Doctors and other healthcare providers in the UK have official guidance from the NHS on how to properly offshore and use public cloud services for storing confidential patient information to public cloud services. This guidance includes offshoring, which puts this patient data in foreign public cloud servers, including those located in the United States.
NHS Digital, the national and information technology partner of the health and care system in the UK, published the new guidance, which applies to health and social care organizations throughout the UK.
Using the new outline, NHS and social care providers can now begin moving patient data to the public cloud, a move becoming increasingly more popular around the world. In the United States, more patient data is finding its way to the cloud as a cost-savings alternative to private IT infrastructure.
The NHS said, “The standards will enable NHS organizations to benefit from the flexibility and cost savings associated with the use of cloud facilities.”
Applicable Public Cloud Providers
Not every public cloud provider is allowed to host NHS data. According to the guidelines, data must only be hosted within the European Economic Area (EEA), a country deemed adequate by the European Commission.
US-based public cloud services, including those offered by Amazon, Google, and Microsoft are now permitted to host this sensitive data as long as they are actively registered in the International Trade Administration (ITA)’s Privacy Shield List. These companies and their respective services have been vetted and found to have adequate security to host sensitive data.
UK Government Cloud First Policy
The UK government has been operating under what it calls a “Cloud First” policy for public sector IT since 2013. This policy mandates that government services consider cloud solutions before alternatives. The Cloud First policy specifically outlines a preference for public cloud offerings ahead of private, hybrid, or community-based models.
Individual organizations continue to have the option to opt for a different method of patient record storage.
Rob Shaw, Deputy Chief Executive at NHS Digital, said: “It is for individual organizations to decide if they wish to use cloud and data offshoring but there are a huge range of benefits in doing so, such as greater data security protection and reduced running costs when implemented effectively.”
This latest initiative is just another step forward for the UK’s ongoing move towards a cloud-based IT infrastructure.
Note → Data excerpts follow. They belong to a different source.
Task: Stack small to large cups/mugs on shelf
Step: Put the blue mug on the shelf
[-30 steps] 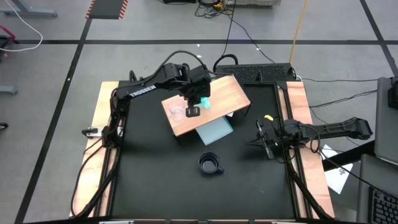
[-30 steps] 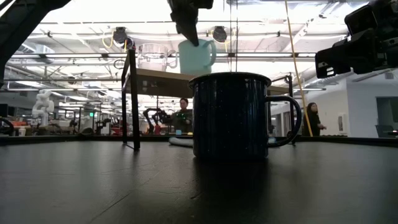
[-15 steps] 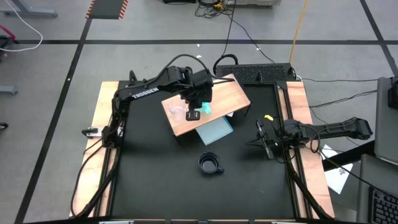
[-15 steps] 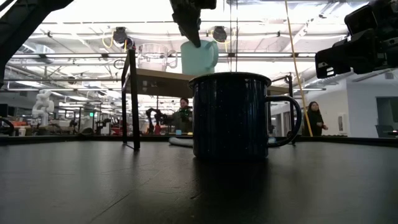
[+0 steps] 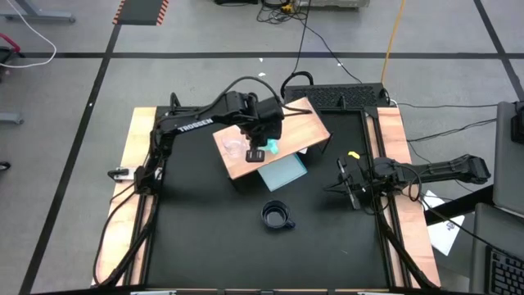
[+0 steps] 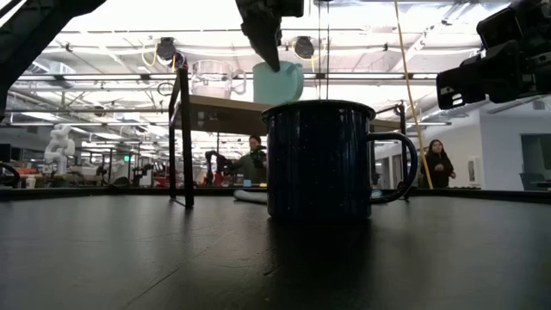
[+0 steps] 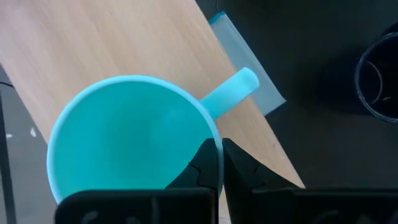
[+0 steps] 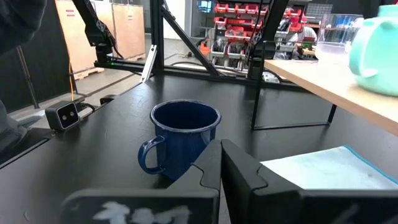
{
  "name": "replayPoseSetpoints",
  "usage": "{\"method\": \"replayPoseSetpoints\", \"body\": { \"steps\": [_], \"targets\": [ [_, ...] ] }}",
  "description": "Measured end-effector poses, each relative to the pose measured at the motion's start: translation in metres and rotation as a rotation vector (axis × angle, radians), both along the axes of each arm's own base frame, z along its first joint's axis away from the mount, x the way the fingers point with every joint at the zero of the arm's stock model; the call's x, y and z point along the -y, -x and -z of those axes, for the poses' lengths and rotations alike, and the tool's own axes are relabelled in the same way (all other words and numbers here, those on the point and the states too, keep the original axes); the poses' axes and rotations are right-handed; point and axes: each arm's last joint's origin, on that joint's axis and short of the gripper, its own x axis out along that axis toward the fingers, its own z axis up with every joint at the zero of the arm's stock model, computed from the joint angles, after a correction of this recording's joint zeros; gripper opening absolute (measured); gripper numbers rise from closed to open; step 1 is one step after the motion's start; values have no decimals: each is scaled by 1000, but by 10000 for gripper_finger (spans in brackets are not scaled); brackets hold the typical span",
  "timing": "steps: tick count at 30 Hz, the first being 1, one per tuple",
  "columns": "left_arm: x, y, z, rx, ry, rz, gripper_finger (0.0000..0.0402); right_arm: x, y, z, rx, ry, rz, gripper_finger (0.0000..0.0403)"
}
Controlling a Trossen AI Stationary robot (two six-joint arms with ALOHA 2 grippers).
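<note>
One of three cups is in hand: the left gripper, over the shelf at upper centre of the high view, pinches the rim of the turquoise mug just beside the glass cup. Nothing looks stacked yet, and the black mug waits on the black table at lower centre. The right gripper, jaws pressed together, idles at right, leaving open room, though the turquoise mug sits close to the shelf's near edge.
</note>
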Motion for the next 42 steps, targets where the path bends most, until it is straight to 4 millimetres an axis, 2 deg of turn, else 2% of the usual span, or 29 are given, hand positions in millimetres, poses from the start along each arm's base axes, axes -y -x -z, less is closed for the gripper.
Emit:
{"method": "replayPoseSetpoints", "body": {
  "steps": [26, 42],
  "targets": [
    [-2, -3, 4, -4, 19, -5, 16, 0, 0, 0, -4, -1, -1, 0],
    [-12, -1, 7, -13, 19, -42, 89, 0, 0, 0, -9, -23, 2, 0]
  ]
}}
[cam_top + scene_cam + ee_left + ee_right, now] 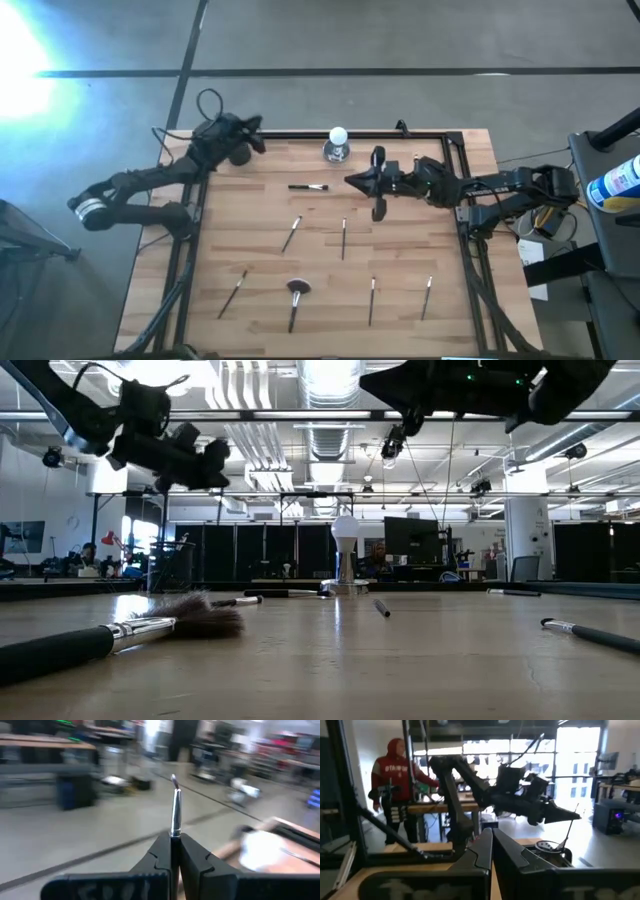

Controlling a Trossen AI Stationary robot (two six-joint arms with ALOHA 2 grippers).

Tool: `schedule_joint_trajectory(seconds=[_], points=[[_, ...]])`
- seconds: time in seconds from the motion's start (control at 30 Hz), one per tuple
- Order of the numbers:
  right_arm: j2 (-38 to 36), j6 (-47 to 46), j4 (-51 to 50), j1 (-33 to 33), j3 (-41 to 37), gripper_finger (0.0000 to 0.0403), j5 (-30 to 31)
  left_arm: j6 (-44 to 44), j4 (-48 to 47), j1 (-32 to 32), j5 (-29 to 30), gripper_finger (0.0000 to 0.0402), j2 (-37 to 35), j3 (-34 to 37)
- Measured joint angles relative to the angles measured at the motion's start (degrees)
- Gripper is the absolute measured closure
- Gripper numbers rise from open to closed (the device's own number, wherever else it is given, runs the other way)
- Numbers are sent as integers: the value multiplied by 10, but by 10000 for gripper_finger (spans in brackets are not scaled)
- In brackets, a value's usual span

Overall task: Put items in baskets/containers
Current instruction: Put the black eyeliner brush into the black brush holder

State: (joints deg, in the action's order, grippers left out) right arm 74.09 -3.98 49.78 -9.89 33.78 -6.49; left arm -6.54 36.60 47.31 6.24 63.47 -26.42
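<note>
Left gripper (171,851) pinches a thin silver-ferruled brush (175,810) (dark tip); right gripper (492,842) shut, empty.

Wooden table (400,260) with pale butcher-block planks and a black frame along its edges, standing on a grey concrete floor (400,40). A white ball on a silvery base (337,145) stands near the table's far edge, about midway along it. At the right, a bottle with a blue label (615,185) lies on a dark surface. In the room behind, 1 person in a red hooded top (395,780) stands among workbenches.
</note>
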Motion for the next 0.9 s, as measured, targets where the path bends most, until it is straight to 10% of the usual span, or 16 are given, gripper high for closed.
schedule_joint_trajectory(seconds=[0.3,0.9], points=[[-9,-1,29,0,-28,394,9,11,16,53,112,390,14,14],[-9,1,27,0,-38,394,7,-44,-76,61,157,390,58,32]])
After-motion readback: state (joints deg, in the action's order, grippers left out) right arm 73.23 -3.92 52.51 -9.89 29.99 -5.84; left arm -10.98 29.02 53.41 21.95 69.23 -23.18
Noting cost savings and the ability for managed cloud-based services to scale, the new guidance offers organizations a four-step plan of migration.
As for any security concerns, the report states: “NHS and social care organizations can safely put health and care data, including non-personal data and confidential patient information, into the public cloud. Many NHS organizations and government departments have already made this decision based on risk management assessments and having put appropriate safeguards in place.”
While the guidance does state where an organization can and can’t place NHS data, it also emphasizes that doing so is not without risk. The outline cites numerous points of concern including loss of data due to breach, compatibility issues with existing systems, and other issues that arise when data is maintained by an entity outside of an organization’s control.